• PROBLEM DESCRIPTION: Go through the data below and return each line containing the word "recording".

BEGIN RECORDS SUPPLIED

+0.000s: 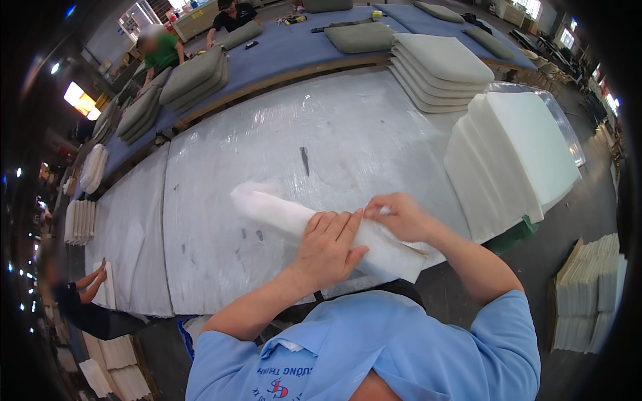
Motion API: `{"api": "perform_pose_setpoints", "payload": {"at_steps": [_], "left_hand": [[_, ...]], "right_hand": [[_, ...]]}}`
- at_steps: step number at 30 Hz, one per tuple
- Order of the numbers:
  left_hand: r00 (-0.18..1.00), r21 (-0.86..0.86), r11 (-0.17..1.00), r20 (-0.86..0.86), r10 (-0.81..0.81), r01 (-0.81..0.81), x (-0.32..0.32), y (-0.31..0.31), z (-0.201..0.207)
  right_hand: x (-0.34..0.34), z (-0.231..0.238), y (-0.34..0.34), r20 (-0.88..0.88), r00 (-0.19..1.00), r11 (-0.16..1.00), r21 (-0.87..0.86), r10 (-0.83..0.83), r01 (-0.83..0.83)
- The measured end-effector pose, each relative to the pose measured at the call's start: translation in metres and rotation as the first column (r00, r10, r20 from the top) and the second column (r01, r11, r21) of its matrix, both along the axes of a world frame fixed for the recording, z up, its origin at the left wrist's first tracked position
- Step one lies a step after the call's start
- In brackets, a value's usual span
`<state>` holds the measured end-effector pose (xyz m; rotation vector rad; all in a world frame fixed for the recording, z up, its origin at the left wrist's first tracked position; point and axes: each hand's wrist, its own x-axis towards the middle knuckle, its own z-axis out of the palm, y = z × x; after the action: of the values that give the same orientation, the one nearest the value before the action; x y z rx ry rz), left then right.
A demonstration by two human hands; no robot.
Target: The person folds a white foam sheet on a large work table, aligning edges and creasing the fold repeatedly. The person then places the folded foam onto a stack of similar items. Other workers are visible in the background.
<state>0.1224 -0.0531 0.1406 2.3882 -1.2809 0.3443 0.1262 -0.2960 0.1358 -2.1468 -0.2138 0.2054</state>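
Fisheye is vignetting hard: corners are reading black, blue table (281, 55) is bowing along the rim. Left side is running dim, with a bright panel (81, 100) blowing out and small lamps (55, 68) showing as specks. Windows (567, 38) at upper right are clipping too. Plastic-covered table (227, 140) is throwing patchy glare. White stack (535, 140) is reading bright, low on texture. Right hand (398, 215) is smearing; left hand (328, 250) is rendering sharper. Outer background is looking soft.

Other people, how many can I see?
3: a green-shirted person upper left, a dark-clothed person at the top, another dark-clothed person lower left. More may be hidden.
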Motion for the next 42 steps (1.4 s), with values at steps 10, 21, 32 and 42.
{"api": "perform_pose_setpoints", "payload": {"at_steps": [10, 21, 32, 42], "left_hand": [[0.995, 0.086, 0.996, -0.092, 0.031, -0.024, 0.004, -0.008, 0.008], [0.994, 0.051, 0.998, -0.106, 0.029, -0.024, 0.012, -0.012, 0.004], [0.989, 0.008, 0.997, -0.129, 0.077, -0.077, 0.006, -0.011, 0.004], [0.975, -0.487, 0.851, -0.009, 0.222, -0.198, -0.009, -0.001, -0.005]], "right_hand": [[-0.078, 0.034, -0.001, 0.286, 0.949, 0.939, -0.344, 0.133, -0.028], [-0.071, 0.015, -0.018, -0.090, 0.996, 0.996, -0.090, -0.024, 0.015], [-0.060, 0.030, 0.007, -0.006, 0.975, 0.917, -0.338, 0.223, -0.212], [-0.032, 0.007, -0.017, -0.059, 0.982, 0.976, -0.113, 0.180, -0.186]]}}
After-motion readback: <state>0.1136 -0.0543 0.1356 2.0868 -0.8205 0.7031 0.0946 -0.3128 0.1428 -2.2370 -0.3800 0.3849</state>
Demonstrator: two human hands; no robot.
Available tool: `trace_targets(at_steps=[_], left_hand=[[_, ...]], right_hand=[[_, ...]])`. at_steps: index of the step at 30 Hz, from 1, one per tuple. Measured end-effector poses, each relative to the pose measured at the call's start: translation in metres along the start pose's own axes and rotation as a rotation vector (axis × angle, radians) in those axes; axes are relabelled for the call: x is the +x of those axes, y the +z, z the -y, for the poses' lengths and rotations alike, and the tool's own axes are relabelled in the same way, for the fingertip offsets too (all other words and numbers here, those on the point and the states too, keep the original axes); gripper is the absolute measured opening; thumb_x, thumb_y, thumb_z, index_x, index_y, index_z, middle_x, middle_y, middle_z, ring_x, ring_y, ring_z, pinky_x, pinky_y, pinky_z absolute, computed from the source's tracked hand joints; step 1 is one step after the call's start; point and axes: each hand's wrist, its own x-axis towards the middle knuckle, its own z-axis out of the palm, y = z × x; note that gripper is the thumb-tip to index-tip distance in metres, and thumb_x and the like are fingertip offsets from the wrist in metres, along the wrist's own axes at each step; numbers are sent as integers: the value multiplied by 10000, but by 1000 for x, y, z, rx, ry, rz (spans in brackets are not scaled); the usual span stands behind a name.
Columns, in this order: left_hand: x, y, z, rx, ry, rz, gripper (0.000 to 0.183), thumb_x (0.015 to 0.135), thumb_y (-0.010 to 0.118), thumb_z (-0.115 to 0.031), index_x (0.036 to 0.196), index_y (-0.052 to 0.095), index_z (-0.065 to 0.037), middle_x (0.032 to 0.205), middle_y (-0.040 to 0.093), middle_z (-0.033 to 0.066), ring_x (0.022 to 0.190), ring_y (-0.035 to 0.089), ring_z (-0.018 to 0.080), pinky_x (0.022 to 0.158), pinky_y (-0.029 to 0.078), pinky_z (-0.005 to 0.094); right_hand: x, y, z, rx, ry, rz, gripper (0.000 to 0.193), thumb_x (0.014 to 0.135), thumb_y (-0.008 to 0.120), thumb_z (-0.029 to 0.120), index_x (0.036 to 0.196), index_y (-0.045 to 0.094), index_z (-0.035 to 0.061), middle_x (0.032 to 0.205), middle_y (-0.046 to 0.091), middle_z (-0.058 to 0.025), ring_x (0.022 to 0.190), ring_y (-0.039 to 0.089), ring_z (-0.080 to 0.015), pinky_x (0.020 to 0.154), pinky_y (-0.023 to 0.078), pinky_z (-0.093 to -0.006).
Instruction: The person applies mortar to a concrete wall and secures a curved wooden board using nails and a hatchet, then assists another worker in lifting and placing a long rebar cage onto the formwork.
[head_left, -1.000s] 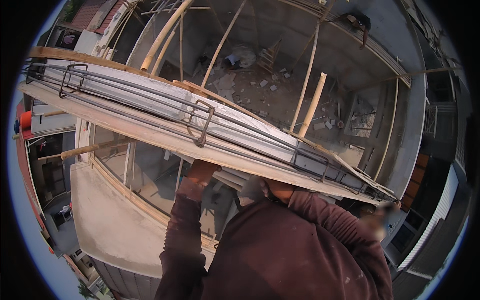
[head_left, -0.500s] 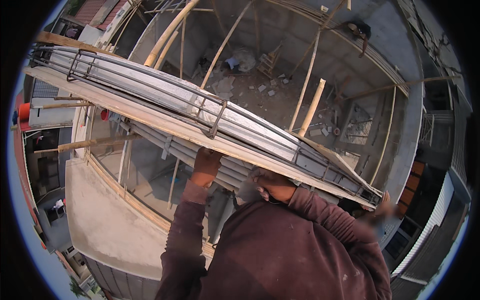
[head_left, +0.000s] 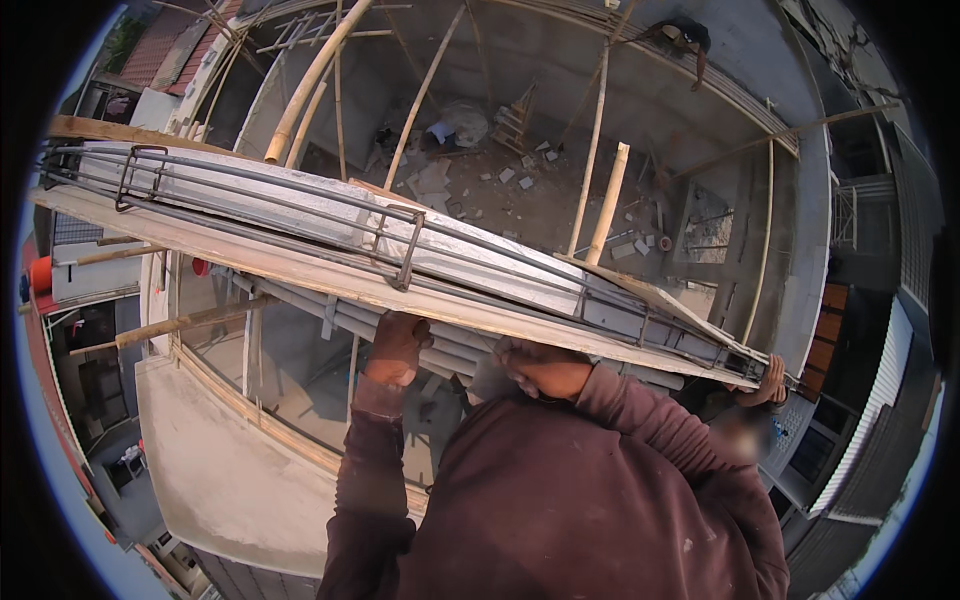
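A long wooden formwork board (head_left: 330,278) runs across in front of me, with a steel rebar cage (head_left: 404,250) lying along it. My left hand (head_left: 398,350) is closed in a fist right at the board's near edge; its fingertips are hidden, so what it grips cannot be made out. My right hand (head_left: 548,368) is closed just below the same edge, farther right. Beside its fingers shows a flat grey piece (head_left: 488,382), which I cannot identify. Dark maroon sleeves cover both my arms.
At the board's right end is another person's hand (head_left: 772,382). Grey pipes or poles (head_left: 350,318) lie beneath the board. Bamboo props (head_left: 608,205) rise beyond it, above a rubble-strewn floor (head_left: 480,190) far below. Another person (head_left: 682,38) is at the far wall.
The view has shifted, so the board and cage appear farther left. My left hand sits slightly lower and more to the left. The other person's hand at the board's right end shows more clearly.
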Motion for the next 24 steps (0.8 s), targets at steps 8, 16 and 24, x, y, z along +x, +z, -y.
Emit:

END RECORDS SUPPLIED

• TASK RESPONSE:
- The measured end-effector pose, each relative to the pose measured at the call's start: translation in metres and rotation as the first column (r00, r10, r20 from the top) and the second column (r01, r11, r21) of its matrix, both along the axes of a world frame fixed for the recording, z up, its origin at the left wrist's first tracked position
`<state>` holds the measured end-effector pose (xyz m; rotation vector rad; all in a world frame fixed for the recording, z up, its origin at the left wrist's first tracked position; point and axes: each hand's wrist, its own x-axis towards the middle knuckle, its own z-axis out of the palm, y = z × x; after the action: of the values that give the same orientation, the one nearest the value before the action; x y z rx ry rz), left then right.

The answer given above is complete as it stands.